Scott McNealy stepped down as chief executive of Sun Microsystems last week, after the latest in a succession of quarterly losses at the company cast further doubt over the long-term viability of its business model.
Sun's recent policy has been to discount software to sell more hardware. Existing users have benefited from the availability of software such as Sun's Java Composite Application Platform Suite, a low cost version of the high-end Seebeyond Integrated Composite Application Network middleware.
However, attractive licensing has failed to bolster server sales, and analyst firm Gartner has estimated that Sun has just 4.2% market share.
McNealy stepped aside as the firm posted third-quarter losses of £120m. His replacement is Jonathan Schwartz, who was previously chief operating officer.
David Mitchell, software practice leader at analyst firm Ovum, said, "Sun's entire software portfolio needs a significant overhaul that has to involve a good deal of divestment."

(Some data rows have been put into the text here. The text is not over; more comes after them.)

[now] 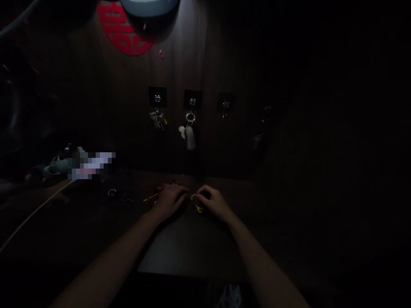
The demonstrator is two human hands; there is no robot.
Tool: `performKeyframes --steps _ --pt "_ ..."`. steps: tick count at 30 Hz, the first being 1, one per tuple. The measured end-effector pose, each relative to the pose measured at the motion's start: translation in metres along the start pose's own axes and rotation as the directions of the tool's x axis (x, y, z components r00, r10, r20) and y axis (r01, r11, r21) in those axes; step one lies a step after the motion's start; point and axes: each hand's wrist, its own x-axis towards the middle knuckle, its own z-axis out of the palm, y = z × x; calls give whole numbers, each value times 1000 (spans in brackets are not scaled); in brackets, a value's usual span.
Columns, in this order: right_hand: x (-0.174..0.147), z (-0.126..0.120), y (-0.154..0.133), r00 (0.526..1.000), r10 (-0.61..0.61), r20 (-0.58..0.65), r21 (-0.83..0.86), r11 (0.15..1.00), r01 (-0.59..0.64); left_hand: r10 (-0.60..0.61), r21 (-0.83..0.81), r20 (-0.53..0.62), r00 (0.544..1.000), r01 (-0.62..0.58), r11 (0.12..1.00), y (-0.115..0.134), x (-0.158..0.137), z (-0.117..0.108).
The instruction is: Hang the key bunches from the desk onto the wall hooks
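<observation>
In dim light my right hand pinches a thin yellow cord between thumb and fingers. The cord forms a small loop close to the desk top. My left hand is just to the left, its fingers stretched out and slightly bent over the surface. Partly beneath that hand lies a small bundle of red and yellow cords. What lies directly under the left palm is hidden.
Keys and a key ring with pale tags hang from hooks on the dark back panel. A lamp hangs above. A white cable crosses the left side. A metal ring lies on the desk.
</observation>
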Motion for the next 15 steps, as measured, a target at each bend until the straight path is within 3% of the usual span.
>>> performKeyframes --steps 6,15 --pt "6 12 -2 990 4 -138 256 966 32 -13 -164 21 1000 17 986 7 2 -1" --pt "10 16 -8 955 28 -295 364 927 85 -98 -390 70 993 118 913 17 3 1"
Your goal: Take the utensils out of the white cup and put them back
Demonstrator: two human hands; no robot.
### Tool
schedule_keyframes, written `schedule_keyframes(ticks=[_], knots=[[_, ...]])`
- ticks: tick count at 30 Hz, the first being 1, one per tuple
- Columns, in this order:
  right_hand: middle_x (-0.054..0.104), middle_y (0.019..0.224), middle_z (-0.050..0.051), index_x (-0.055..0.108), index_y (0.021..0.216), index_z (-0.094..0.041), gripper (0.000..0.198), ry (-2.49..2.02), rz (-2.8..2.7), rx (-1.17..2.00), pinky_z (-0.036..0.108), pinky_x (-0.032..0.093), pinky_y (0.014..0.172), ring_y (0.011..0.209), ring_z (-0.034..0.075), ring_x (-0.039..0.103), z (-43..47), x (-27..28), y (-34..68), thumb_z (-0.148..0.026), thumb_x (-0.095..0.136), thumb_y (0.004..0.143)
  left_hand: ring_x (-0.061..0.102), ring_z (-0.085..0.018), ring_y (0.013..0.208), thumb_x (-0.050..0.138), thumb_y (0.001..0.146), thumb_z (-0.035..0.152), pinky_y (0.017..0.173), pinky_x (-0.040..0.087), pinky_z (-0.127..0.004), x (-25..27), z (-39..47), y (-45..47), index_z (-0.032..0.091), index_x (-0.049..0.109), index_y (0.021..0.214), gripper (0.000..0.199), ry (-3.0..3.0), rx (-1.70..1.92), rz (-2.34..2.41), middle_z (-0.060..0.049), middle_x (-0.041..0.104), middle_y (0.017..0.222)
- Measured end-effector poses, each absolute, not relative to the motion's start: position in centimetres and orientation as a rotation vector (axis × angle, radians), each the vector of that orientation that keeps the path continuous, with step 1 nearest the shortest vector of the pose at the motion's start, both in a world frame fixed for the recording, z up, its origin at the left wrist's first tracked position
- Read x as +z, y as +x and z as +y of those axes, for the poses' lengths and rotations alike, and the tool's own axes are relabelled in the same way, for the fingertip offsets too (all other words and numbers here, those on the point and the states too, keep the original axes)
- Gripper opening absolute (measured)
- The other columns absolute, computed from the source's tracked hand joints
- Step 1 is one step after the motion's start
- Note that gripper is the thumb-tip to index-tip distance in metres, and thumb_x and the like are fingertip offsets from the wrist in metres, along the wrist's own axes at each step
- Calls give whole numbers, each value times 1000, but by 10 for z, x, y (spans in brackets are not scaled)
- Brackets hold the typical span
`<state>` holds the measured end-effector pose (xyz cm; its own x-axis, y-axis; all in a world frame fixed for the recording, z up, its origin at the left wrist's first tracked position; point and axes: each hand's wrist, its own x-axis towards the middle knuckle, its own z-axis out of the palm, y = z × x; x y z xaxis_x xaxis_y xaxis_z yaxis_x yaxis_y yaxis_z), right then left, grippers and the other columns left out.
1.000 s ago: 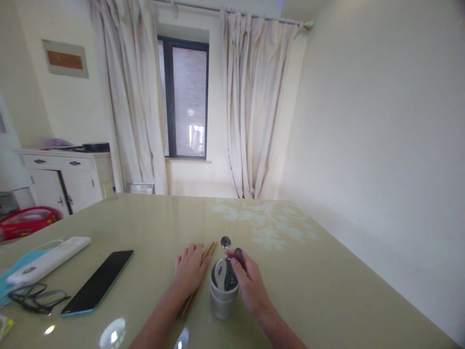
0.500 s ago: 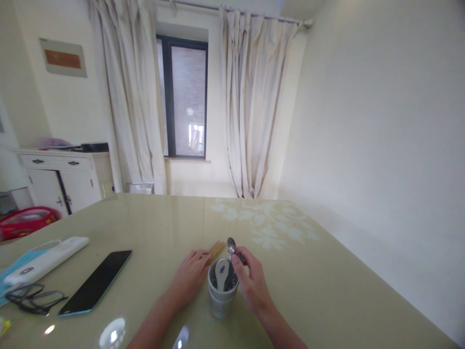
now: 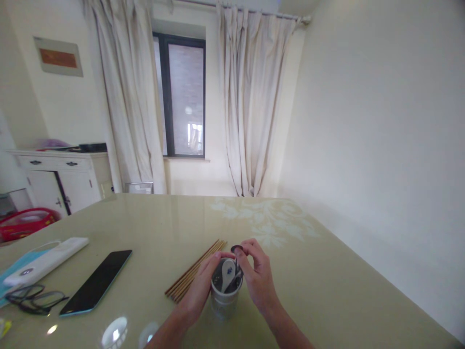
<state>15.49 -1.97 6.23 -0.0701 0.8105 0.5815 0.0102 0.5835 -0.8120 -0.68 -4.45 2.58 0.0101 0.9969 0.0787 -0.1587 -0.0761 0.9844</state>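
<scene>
Grey utensil cup (image 3: 225,304), between both hands: holds white ceramic spoon (image 3: 228,272), blue-marked, tilted; remaining contents partly hidden. Left hand (image 3: 199,287): shifted off the wooden chopsticks (image 3: 192,272) to the cup's left side, fingers curved behind the rim; cup thus seemingly steadied, firmness of grip cannot be told. Right hand (image 3: 260,275): pinching dark-looking spoon (image 3: 237,248) above the far rim. Chopsticks: uncovered, just beside left hand. Smartphone (image 3: 97,282): farther left. Red basket (image 3: 29,224): far left, contents unclear

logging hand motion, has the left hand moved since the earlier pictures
Yes: judged against the black phone, the left hand has moved right, farther from it, to the cup.
</scene>
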Motion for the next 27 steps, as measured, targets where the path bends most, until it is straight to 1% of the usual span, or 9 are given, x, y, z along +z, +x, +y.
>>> schedule_keyframes(ticks=[5,8,10,12,15,19,22,25,27], knots=[[62,75,1,76,88,-19,36,-743,-1254,848,29,45,66,72,18,56,-15,63,163,-53,70,97,73,-28,106,55,93,75,96,56,-40,20,-44,-4,19,76,117,65,1057,1268,1029,-10,79,114],[68,82,2,74,92,-19,37,-726,-949,790,28,46,65,69,16,56,-1,65,174,-56,76,91,74,-27,102,54,93,77,95,56,-40,14,-44,-3,19,74,117,66,1043,1247,984,-10,80,111],[69,83,1,72,91,-21,36,-703,-786,793,27,49,66,68,14,57,10,64,181,-56,80,87,74,-28,105,54,92,79,97,56,-41,12,-43,-1,19,73,118,68,1030,1240,963,-11,79,114],[68,78,-1,72,90,-21,38,-723,-682,831,27,52,68,68,14,60,20,59,186,-55,85,81,75,-29,110,52,91,82,101,56,-44,12,-39,0,20,70,123,72,979,1238,924,-12,79,120],[71,76,0,74,91,-19,44,-810,-675,924,30,56,72,72,17,67,28,47,185,-57,89,73,74,-31,116,47,90,85,104,56,-47,13,-29,-3,18,67,124,78,892,1348,939,-17,76,127],[77,81,4,76,92,-18,45,-860,-840,1064,32,57,73,77,20,72,23,32,170,-58,88,75,71,-30,119,57,86,81,104,56,-44,12,-14,-21,20,63,128,75,954,1534,1253,-16,74,133],[79,83,6,77,92,-17,44,-857,-953,1154,32,56,75,78,20,72,14,29,158,-58,85,79,72,-30,111,64,83,75,97,57,-41,12,-10,-35,20,69,121,66,1183,1483,1386,-12,79,120],[80,85,8,78,94,-16,45,-848,-1008,1255,32,57,78,82,21,74,7,28,151,-58,85,80,73,-28,97,61,89,65,89,56,-39,17,-13,-39,19,76,103,50,1472,1367,1405,-9,81,101],[81,86,9,79,95,-16,46,-835,-1016,1323,33,57,80,84,23,75,6,28,149,-58,86,78,72,-27,88,58,92,57,82,54,-36,20,-15,-39,20,77,97,42,1625,1281,1443,-7,80,92]])
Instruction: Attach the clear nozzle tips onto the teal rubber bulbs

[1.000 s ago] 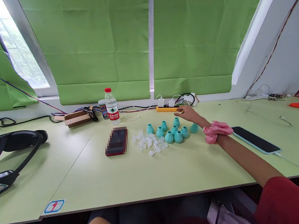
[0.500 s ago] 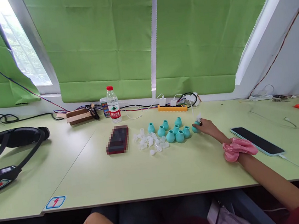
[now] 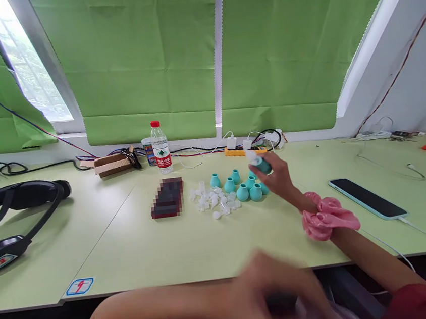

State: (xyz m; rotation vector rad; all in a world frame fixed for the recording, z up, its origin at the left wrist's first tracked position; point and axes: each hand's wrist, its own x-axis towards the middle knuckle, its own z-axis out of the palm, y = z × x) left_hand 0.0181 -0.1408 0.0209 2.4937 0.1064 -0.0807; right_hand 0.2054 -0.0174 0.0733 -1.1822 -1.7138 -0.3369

According to Gartner, Sun has been losing market share. Prelimary findings for the first quarter of 2006 show the global server market grew 13.7% year on year, with shipments of nearly two million units.
Hewlett-Packard maintained its position as market leader, followed by Dell and IBM. However, Sun only grew 6%.
Phil Dawson, vice-president of enterprise systems at Gartner, welcomed Sun's strategy to give away software, but questioned whether the strategy was working. "It is a novel licensing scheme but Sun must deliver volume sales," he said.